In your book Human Freedom, Divine Knowledge, and Mere Molinism, you discuss perfect being theology. With that in mind, I have a question that seems impossible to answer:
Is it possible for more than one maximally great being to exist?
I enjoy dwelling upon perfect being theology and what it means to be a maximally great being (MGB). Indeed, I spill much ink in my book discussing the fact that God is a MGB.
With your question in mind, consider the following: If two supposed maximally great beings faced off in the cage, who would win? If one loses, the other is greater. If neither can defeat the other, then neither are maximally great.
As a former MMA fighter/coach, this analogy weighs heavy upon my intuition. I have seen enough “draws” to realize that if only one fighter had been just a little bit quicker, stronger, or more skilled, then he/she would have been the “greater fighter.” I can conceive of one of the fighters being slightly quicker or stronger or more skilled, thus, it does not seem inconceivable to apply this thinking regarding two so-called maximally great beings.
My intuition is also influenced by the irresistible force/immovable object paradox. Suppose one claims that they both exist necessarily without beginning. The question is raised: “What happens when the unstoppable force meets the immovable object?” The paradox arises because it rests on two mutually exclusive premises—that there can exist simultaneously such things as unstoppable forces and immovable objects. The “paradox” seems to be defective, however, because if an immovable object actually exists, then it follows logically that there cannot be any such thing as an irresistible force and vice versa. Similarly, it seems to me that if a maximally great being really does exist, then another maximally great being cannot exist.
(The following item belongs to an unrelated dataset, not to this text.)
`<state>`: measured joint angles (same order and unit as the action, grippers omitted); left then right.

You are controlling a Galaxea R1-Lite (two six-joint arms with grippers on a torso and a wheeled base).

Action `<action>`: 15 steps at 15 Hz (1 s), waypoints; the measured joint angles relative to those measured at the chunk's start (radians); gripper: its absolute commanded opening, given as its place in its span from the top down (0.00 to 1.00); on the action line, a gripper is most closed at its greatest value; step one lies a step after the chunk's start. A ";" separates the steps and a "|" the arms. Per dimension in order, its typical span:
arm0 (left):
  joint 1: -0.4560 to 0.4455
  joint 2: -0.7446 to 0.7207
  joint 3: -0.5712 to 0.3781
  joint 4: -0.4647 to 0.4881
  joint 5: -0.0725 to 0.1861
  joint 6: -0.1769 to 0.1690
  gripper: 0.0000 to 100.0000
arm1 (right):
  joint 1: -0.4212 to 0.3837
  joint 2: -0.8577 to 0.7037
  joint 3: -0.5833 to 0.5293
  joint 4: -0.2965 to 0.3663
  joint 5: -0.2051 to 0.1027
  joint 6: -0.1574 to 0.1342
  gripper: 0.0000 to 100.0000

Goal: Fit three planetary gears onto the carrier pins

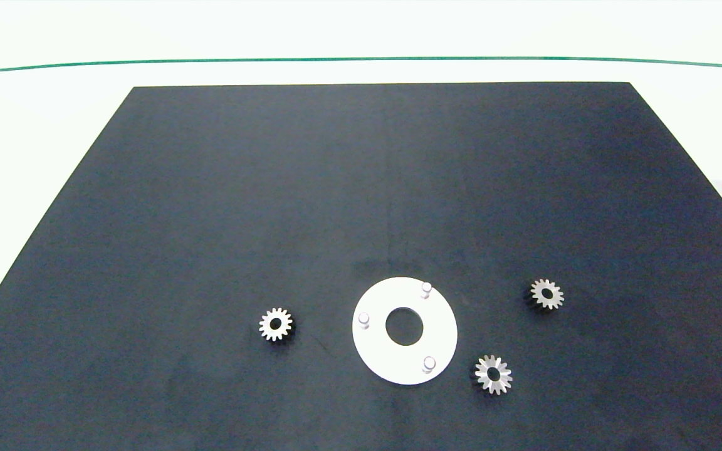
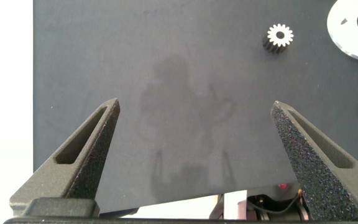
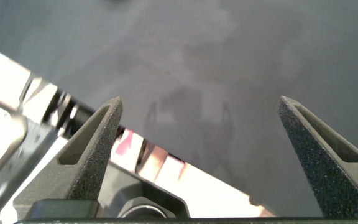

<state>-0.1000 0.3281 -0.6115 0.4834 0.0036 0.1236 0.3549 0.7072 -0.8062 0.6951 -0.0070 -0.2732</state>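
While neither arm reaches into the head view, white disc point(image 1: 405, 357) lying flat on the dark mat point(image 1: 361, 188) that covers the table point(image 1: 22, 156); three carrier pins standing up from it, all bare: one point(image 1: 426, 289) at the disc's far edge, one point(image 1: 363, 319) at its left, one point(image 1: 429, 363) at its near right. Planetary gears all flat on the mat, off the disc: first gear point(image 1: 276, 324) well apart to the left of the disc; second gear point(image 1: 493, 374) just beside the disc's near-right rim, not touching; third gear point(image 1: 547, 294) farther right of the disc, beyond the second. Left gripper point(image 2: 194, 115) hovering over bare mat, jaws spread wide and holding nothing, first gear point(image 2: 279, 37) and a slice of the disc point(image 2: 353, 31) ahead of it. Right gripper point(image 3: 197, 112) over the mat's edge, jaws likewise wide apart and empty.
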 measured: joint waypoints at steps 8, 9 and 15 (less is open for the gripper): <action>0.004 -0.012 -0.003 0.020 -0.002 0.000 0.00 | 0.193 0.316 -0.006 -0.152 -0.062 -0.023 0.00; 0.004 -0.015 -0.003 0.020 -0.002 0.000 0.00 | 0.214 0.348 -0.001 -0.188 -0.072 -0.020 0.00; 0.003 -0.021 -0.004 0.019 -0.002 0.000 0.00 | 0.321 0.474 0.091 -0.440 -0.093 0.010 0.00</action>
<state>-0.0970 0.3068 -0.6153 0.5021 0.0013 0.1234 0.6757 1.1809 -0.7149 0.2549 -0.1000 -0.2630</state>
One might counter with the following: “Surely defeating a maximally great being would be logically impossible (otherwise they would not be maximally great).” But surely a maximally great being would be a being who can defeat all other beings (otherwise they would not be maximally great)!
Perhaps this next thought experiment will clarify . . .
Suppose it is claimed that two maximally great beings exist apart from any created reality (think of the Kalam state of affairs logically prior to creation). Next suppose that creating a universe is neither better or worse than not creating at all, which is the view of many theologians — including mine.
Next, suppose one maximally great being chooses to create a universe and the other maximally great being chooses to remain in existence apart from creation. That is to say, one MGB wants a universe to exist, and the other MGB does not want a universe to exist. Since a universe cannot exist and not-exist simultaneously, one so-called “MGB” is going to fail. Indeed, the MGB who cannot actualize its will is “maximally great” in name only.
Thus, there can only be one maximally great being.
Finally, as Jacobus Erasmus explains in “Why It Is Difficult To Defend the Plantinga-Type Ontological Argument,” a maximally great being has the property of being a self-existent source of everything outside itself. But it is logically impossible for two or more beings to have this property, since such a state of affairs implies that they all are both self-existent and not self-existent.
Thus, there can be only one maximally great being.
Stay reasonable (Isaiah 1:18), and remember, if a Maximally Great Being is for you, none can be against you (Romans 8:31).
Dr. Tim Stratton
The question was edited for the sake of clarity and formatting purposes.